HOW TO COMPLETE THIS TASK: Return the following entries exactly, word for word.

Records drawn from a dataset:
-- Opening Marker --

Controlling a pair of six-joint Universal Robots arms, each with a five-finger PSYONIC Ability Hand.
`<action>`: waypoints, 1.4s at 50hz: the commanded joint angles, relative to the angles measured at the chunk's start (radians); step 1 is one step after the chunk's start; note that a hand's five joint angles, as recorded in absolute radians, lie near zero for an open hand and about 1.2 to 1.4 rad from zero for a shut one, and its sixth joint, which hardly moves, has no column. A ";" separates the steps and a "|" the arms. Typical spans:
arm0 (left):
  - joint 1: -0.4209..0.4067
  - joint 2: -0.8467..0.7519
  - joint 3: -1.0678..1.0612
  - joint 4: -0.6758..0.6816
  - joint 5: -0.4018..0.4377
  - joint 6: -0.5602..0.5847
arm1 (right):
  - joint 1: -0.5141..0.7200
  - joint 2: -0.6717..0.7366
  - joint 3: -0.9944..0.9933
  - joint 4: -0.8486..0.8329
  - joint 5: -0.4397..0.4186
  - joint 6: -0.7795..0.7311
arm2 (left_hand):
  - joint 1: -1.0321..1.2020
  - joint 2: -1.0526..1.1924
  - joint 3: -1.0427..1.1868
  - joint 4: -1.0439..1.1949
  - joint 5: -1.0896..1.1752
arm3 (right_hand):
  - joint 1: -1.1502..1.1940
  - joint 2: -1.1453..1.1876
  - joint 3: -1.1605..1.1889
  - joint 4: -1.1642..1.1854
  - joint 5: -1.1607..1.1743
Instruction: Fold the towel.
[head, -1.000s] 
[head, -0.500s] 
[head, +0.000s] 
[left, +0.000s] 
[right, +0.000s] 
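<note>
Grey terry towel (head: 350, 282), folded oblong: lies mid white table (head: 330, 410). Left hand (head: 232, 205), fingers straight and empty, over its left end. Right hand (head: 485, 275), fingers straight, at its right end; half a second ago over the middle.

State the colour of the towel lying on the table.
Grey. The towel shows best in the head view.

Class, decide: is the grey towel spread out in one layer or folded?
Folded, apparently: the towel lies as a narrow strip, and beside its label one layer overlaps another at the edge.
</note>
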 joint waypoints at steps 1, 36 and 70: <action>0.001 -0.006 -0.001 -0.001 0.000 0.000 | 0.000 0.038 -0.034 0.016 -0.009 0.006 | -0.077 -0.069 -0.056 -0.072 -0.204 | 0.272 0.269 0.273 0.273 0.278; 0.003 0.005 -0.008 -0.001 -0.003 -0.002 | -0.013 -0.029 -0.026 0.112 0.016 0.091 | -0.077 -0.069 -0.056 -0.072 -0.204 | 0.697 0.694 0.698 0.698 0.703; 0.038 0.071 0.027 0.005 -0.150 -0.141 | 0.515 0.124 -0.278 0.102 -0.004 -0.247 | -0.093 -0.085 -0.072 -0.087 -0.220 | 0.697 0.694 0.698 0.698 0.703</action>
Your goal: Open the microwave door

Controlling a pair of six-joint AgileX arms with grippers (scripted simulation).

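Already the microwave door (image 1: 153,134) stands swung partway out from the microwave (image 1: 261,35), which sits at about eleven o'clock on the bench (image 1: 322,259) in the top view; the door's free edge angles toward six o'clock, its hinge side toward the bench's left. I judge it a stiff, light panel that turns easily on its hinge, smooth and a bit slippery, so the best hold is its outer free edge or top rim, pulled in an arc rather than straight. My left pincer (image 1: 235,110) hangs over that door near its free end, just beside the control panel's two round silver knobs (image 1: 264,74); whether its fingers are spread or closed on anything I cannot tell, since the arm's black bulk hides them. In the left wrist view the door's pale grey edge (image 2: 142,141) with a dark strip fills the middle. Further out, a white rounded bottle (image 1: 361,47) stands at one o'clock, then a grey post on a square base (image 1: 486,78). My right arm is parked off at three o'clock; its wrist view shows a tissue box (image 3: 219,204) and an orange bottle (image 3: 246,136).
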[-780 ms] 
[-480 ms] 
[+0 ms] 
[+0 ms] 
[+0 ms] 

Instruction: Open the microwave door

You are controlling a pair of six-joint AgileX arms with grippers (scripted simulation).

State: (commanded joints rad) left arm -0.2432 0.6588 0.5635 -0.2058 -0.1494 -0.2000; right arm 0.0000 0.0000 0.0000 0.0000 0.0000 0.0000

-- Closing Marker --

ANSWER AREA:
Controlling a pair of six-joint Universal Robots arms, each with a five-finger PSYONIC Ability Hand.
`<action>`: waypoints, 1.4s at 50hz: the commanded joint angles, relative to the angles measured at the chunk's start (radians); step 1 is one step after the chunk's start; note that a hand's five joint angles, as recorded in absolute radians, lie near zero for an open hand and about 1.2 to 1.4 rad from zero for a shut one, and its sixth joint, which hardly moves, has no column. A ";" separates the steps and a "|" the arms. Typical spans:
arm0 (left):
  - joint 1: -0.4209..0.4067
  - joint 2: -0.8467..0.7519
  - joint 3: -1.0678..1.0612
  - joint 4: -0.6758..0.6816
  - joint 5: -0.4018..0.4377
  - joint 6: -0.5602..0.5847
arm1 (right):
  - joint 1: -0.5141..0.7200
  - joint 2: -0.6717..0.7366
  - joint 3: -0.9944..0.9933
  - joint 4: -0.8486..0.8329
  - joint 5: -0.4397..0.4186
  - joint 6: -0.7795..0.7311
arm2 (left_hand):
  - joint 1: -1.0321..1.2020
  - joint 2: -1.0526..1.1924
  - joint 3: -1.0427..1.1868
  - joint 4: -1.0439..1.1949
  - joint 5: -1.0896..1.1752
arm3 (right_hand):
  - joint 1: -1.1502..1.1940
  - joint 2: -1.1453..1.1876
  - joint 3: -1.1605..1.1889
  - joint 4: -1.1642..1.1854
  - joint 5: -1.1607..1.1743
Instruction: Fold the towel.
[head, -1.000s] 
[head, -0.500s] 
[head, +0.000s] 
[left, +0.000s] 
[right, +0.000s] 
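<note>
Grey terry towel (head: 350, 282), folded oblong: lies mid white table (head: 330, 410). Left hand (head: 232, 205), fingers straight and empty, over its left end. Right hand (head: 485, 275), fingers straight, at its right end; half a second ago over the middle.

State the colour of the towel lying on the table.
Grey. The towel shows best in the head view.

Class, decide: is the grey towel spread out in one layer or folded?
Folded, apparently: the towel lies as a narrow strip, and beside its label one layer overlaps another at the edge.
</note>
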 joint waypoints at steps 1, 36 and 70: <action>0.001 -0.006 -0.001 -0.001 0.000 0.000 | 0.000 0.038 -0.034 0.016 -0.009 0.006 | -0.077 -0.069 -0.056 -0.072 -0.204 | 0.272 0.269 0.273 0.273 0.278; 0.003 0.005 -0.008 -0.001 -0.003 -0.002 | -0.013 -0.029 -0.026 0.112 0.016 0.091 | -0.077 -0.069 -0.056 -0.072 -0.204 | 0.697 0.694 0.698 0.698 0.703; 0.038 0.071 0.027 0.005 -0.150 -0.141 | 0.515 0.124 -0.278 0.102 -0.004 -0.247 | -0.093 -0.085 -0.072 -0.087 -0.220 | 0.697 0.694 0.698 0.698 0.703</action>
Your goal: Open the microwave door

Controlling a pair of six-joint AgileX arms with grippers (scripted simulation).

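Already the microwave door (image 1: 153,134) stands swung partway out from the microwave (image 1: 261,35), which sits at about eleven o'clock on the bench (image 1: 322,259) in the top view; the door's free edge angles toward six o'clock, its hinge side toward the bench's left. I judge it a stiff, light panel that turns easily on its hinge, smooth and a bit slippery, so the best hold is its outer free edge or top rim, pulled in an arc rather than straight. My left pincer (image 1: 235,110) hangs over that door near its free end, just beside the control panel's two round silver knobs (image 1: 264,74); whether its fingers are spread or closed on anything I cannot tell, since the arm's black bulk hides them. In the left wrist view the door's pale grey edge (image 2: 142,141) with a dark strip fills the middle. Further out, a white rounded bottle (image 1: 361,47) stands at one o'clock, then a grey post on a square base (image 1: 486,78). My right arm is parked off at three o'clock; its wrist view shows a tissue box (image 3: 219,204) and an orange bottle (image 3: 246,136).
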[-780 ms] 
[-480 ms] 
[+0 ms] 
[+0 ms] 
[+0 ms] 

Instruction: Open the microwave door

You are controlling a pair of six-joint AgileX arms with grippers (scripted simulation).

State: (commanded joints rad) left arm -0.2432 0.6588 0.5635 -0.2058 -0.1494 -0.2000; right arm 0.0000 0.0000 0.0000 0.0000 0.0000 0.0000

This exercise requires no further output.